= WHAT NEEDS TO BE DONE =
Retype the material below, keeping each line identical.
/---
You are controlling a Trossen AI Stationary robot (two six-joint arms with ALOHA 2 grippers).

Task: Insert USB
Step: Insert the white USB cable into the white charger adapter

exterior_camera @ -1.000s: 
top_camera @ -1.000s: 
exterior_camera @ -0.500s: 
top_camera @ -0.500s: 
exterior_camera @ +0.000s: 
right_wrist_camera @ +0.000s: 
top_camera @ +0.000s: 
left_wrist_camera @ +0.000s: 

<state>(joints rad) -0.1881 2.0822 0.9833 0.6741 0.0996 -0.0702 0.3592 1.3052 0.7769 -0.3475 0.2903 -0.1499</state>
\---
= RESPONSE TO THE EXERCISE =
You are controlling a Trossen AI Stationary robot (two six-joint arms with ALOHA 2 grippers).

Task: Insert USB
Step: Insert the white USB cable into the white charger adapter

exterior_camera @ -1.000s: 
top_camera @ -1.000s: 
exterior_camera @ -0.500s: 
top_camera @ -0.500s: 
exterior_camera @ +0.000s: 
right_wrist_camera @ +0.000s: 
top_camera @ +0.000s: 
left_wrist_camera @ +0.000s: 

<state>(joints rad) -0.1881 2.0822 0.9833 0.6741 0.0996 -0.0702 0.3592 1.3052 0.7769 -0.3475 0.2903 -0.1499</state>

An answer has been given, and the exercise is complete.